Die Freien Demokraten sind nicht allein. Zwar ist es die gelb-blaue Partei, die jetzt mit einer Gesetzesinitiative Luft in das deutsche Tarifvertragsrecht bringen will. Doch spätestens seit der Betriebsrat des Holzmann-Konzerns sein Unternehmen vor dem Konkurs retten will, hat die Reform des traditionellen deutschen Flächentarifsystems in der Öffentlichkeit eine breite Lobby gefunden. Arbeitgeber und Gewerkschaften werden nicht länger umhin können, sich ideologiefreier und konkreter als bisher mit der Frage zu beschäftigen, auf welche Weise Unternehmer und Arbeitnehmervertreter vor Ort tarifrechtliche Vereinbarungen treffen können, ohne damit sofort gegen geltendes Recht zu verstoßen.

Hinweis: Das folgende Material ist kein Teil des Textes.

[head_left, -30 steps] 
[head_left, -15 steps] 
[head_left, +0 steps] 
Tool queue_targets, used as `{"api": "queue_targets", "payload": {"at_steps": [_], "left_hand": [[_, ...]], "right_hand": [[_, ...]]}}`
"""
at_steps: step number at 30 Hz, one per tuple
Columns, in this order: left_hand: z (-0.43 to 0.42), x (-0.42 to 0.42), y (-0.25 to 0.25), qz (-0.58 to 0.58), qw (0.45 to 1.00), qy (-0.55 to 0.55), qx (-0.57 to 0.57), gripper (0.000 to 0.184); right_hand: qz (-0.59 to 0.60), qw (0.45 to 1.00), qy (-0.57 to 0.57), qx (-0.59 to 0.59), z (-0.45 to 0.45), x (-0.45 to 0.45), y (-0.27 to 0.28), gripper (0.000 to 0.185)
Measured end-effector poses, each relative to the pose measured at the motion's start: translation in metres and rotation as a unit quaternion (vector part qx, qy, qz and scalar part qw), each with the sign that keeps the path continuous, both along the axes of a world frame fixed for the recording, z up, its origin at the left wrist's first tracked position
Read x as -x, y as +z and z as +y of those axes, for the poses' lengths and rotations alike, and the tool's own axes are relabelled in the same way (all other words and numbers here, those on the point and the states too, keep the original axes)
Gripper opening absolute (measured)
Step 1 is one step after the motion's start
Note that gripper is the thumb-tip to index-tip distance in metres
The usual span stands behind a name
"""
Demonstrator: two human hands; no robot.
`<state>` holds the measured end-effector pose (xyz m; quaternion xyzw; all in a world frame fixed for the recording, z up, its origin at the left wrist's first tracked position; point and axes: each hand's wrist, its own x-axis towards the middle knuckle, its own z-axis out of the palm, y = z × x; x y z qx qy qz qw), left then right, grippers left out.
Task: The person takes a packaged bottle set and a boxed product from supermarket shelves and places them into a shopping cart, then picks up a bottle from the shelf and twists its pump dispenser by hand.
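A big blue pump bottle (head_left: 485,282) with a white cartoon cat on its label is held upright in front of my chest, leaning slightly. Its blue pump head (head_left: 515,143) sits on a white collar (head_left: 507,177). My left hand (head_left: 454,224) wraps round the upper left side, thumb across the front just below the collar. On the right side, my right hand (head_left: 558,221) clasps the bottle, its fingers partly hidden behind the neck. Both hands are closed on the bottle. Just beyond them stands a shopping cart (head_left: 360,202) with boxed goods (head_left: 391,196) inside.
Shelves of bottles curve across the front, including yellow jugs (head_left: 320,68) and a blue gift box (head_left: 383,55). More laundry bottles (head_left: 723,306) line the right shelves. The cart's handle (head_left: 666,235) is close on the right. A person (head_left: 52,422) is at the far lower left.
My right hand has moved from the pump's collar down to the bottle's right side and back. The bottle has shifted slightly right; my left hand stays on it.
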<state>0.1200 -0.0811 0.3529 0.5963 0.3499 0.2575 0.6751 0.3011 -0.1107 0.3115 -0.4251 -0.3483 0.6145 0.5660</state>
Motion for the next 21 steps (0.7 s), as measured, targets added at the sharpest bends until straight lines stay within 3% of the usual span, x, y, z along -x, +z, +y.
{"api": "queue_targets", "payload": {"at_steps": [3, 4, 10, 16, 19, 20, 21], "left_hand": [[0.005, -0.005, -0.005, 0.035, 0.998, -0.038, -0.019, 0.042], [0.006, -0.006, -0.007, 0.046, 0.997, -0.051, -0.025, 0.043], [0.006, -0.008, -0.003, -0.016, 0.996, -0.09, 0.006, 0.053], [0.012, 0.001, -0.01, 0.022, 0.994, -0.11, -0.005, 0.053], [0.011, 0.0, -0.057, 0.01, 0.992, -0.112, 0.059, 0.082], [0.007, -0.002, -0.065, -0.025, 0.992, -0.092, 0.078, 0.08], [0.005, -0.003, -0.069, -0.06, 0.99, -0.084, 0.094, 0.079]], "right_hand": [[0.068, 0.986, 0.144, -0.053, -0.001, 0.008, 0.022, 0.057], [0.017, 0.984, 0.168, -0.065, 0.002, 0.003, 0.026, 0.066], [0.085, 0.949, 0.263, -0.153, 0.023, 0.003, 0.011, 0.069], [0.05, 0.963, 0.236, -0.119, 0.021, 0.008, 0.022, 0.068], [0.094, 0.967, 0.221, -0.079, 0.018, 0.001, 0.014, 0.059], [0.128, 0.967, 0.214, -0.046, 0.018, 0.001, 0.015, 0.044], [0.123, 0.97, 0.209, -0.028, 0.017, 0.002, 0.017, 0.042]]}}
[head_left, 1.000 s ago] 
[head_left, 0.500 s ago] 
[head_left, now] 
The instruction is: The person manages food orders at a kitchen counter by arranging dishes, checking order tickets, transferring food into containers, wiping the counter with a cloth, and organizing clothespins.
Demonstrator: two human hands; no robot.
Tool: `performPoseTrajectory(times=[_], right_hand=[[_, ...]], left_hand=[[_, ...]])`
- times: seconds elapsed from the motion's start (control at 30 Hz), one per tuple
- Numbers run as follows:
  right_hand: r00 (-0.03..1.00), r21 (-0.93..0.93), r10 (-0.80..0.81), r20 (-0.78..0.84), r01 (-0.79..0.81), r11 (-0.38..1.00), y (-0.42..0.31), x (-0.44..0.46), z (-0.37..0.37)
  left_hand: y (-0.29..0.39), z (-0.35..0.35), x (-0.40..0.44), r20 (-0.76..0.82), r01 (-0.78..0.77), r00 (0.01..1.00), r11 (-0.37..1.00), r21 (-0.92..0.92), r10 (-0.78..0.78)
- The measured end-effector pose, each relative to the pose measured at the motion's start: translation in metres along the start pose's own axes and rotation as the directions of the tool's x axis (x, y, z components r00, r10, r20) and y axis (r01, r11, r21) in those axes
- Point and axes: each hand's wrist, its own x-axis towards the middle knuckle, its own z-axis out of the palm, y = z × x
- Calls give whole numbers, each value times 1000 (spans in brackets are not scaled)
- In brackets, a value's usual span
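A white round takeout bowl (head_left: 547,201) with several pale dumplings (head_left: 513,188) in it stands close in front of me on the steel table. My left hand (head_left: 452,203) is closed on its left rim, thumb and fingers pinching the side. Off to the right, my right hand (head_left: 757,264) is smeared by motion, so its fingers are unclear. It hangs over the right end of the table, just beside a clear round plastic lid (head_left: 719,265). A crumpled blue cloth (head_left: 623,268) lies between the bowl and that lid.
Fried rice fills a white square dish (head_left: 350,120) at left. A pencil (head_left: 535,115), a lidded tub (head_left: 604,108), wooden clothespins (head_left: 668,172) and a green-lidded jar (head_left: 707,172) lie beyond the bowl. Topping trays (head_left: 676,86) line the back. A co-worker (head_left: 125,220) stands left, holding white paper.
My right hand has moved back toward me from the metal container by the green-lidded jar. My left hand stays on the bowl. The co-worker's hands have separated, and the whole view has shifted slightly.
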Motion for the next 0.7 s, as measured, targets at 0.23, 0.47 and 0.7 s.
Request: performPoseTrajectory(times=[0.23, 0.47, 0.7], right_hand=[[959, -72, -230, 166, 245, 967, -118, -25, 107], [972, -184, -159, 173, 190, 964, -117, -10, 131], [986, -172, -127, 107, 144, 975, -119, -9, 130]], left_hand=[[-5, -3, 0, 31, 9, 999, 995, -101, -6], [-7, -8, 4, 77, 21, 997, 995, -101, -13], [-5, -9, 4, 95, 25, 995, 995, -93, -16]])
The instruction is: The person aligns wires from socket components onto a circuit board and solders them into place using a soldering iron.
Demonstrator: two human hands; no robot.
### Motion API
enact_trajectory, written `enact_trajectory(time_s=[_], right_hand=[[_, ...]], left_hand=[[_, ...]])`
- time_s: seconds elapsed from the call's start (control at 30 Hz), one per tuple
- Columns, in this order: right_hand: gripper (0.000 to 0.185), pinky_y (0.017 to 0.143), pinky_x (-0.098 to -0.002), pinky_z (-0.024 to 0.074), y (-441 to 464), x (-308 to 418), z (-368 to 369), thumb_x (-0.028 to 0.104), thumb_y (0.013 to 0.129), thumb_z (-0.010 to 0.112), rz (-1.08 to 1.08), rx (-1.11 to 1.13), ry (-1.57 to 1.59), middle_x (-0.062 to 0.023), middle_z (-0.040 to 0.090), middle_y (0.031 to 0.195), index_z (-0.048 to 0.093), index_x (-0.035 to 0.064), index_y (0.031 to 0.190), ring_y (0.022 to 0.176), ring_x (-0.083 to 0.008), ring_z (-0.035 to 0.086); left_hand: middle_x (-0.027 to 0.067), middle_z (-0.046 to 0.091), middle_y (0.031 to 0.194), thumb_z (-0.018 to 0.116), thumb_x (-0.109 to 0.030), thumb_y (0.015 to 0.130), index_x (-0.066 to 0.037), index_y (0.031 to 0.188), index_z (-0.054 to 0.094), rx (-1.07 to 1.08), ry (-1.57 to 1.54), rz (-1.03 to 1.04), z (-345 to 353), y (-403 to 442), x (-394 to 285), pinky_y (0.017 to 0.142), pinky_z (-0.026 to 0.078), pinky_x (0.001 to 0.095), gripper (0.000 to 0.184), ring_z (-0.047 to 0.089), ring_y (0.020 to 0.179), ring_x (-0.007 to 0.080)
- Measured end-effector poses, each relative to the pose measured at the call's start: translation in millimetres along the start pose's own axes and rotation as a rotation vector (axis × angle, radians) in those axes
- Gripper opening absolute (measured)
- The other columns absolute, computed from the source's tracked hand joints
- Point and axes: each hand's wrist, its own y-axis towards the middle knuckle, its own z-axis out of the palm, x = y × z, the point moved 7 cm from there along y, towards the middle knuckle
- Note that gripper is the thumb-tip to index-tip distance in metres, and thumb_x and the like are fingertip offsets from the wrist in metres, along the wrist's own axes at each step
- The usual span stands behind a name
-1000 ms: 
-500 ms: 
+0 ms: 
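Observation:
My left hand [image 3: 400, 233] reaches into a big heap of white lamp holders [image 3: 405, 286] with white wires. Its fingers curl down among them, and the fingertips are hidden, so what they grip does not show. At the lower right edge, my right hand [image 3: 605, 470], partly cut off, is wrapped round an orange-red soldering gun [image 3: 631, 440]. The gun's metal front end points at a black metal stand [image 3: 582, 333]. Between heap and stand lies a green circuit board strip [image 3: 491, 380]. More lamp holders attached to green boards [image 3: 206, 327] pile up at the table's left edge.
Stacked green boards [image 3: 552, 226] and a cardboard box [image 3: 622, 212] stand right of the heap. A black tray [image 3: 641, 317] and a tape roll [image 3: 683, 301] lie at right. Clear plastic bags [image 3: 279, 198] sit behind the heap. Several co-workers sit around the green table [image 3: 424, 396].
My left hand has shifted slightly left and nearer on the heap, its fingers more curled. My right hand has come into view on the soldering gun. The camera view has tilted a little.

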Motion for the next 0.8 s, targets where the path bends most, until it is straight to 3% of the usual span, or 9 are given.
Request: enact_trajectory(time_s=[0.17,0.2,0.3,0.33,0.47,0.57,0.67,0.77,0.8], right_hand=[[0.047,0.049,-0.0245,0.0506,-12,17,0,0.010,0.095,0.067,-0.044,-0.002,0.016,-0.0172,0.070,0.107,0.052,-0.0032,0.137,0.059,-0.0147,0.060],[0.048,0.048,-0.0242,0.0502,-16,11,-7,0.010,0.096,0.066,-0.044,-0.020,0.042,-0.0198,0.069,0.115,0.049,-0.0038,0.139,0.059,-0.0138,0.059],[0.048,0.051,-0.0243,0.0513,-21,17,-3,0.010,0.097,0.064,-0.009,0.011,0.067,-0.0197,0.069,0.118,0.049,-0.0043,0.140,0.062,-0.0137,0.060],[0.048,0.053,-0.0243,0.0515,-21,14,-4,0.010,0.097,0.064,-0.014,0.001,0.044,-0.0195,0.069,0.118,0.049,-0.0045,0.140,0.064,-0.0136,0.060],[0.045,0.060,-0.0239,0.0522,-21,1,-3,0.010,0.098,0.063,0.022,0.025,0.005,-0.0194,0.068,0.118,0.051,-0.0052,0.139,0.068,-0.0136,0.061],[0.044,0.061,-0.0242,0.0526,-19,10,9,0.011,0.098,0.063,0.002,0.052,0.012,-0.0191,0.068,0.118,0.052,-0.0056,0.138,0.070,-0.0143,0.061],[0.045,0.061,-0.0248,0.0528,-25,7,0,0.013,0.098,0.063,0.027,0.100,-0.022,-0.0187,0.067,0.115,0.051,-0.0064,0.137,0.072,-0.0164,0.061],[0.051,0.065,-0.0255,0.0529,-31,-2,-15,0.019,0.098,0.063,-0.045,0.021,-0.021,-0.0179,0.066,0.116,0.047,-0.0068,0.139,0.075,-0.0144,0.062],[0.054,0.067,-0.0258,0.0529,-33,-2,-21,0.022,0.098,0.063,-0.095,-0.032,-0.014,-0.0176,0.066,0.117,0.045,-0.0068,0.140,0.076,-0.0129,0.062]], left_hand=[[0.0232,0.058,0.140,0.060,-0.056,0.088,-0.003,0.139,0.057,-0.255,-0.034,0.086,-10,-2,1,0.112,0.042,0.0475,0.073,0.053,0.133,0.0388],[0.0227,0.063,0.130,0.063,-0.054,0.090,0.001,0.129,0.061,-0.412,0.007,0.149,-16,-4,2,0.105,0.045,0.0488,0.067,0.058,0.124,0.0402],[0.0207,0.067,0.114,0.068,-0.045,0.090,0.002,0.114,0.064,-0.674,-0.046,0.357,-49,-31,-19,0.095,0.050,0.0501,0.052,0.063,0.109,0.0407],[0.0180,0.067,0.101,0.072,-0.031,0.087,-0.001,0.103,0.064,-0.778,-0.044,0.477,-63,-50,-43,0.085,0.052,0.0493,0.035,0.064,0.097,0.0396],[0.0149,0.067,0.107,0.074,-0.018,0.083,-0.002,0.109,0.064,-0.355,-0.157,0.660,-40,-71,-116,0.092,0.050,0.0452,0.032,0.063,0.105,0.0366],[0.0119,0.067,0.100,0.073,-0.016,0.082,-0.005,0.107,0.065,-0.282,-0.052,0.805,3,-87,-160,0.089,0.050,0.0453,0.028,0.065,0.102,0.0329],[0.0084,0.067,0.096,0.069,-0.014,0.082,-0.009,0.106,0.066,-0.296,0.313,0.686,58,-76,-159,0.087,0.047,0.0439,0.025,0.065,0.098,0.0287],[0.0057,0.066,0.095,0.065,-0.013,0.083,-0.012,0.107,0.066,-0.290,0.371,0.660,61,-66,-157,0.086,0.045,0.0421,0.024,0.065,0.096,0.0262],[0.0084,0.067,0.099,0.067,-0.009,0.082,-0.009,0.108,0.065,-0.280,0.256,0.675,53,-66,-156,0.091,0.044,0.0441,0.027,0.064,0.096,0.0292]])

Die Lockerung des Tarifmonopols von Verbänden und Gewerkschaften tut bitter Not. In dem Maße, wie sich Arbeitnehmer zu tausenden von den Gewerkschaften abwenden und Unternehmer ihren Interessenverbänden den Rücken zukehren, erweisen sich Tarifverträge als Vereinbarungen, die zu Lasten einer nicht mehr beteiligten Mehrheit abgeschlossen werden. Denn längst ist die Abwesenheit der Unternehmen in den Verbänden kein ostdeutsches Phänomen mehr. Und auch die untertarifliche Bezahlung von Arbeitnehmern in der Bauwirtschaft kann nicht mehr auf eine Gruppe raffsüchtiger Kapitalisten beschränkt werden. Die Unternehmer und auch die Menschen an den Werkbänken und auf den Baugerüsten spüren sehr deutlich, dass sie sich in einem größeren, zumindest europäischen, Markt mit starken Konkurrenten zu messen haben, die keine Rücksicht auf Tarifverträge nehmen müssen. Und sie verlieren allmählich die Geduld mit den Funktionären, die lieber tarifrechtliche Dogmen verteidigen als sich der Realität zu stellen. Wollen Gewerkschafter und Arbeitgeberverbände ihre Glaubwürdigkeit künftig erhalten, müssen sie spätestens jetzt reagieren.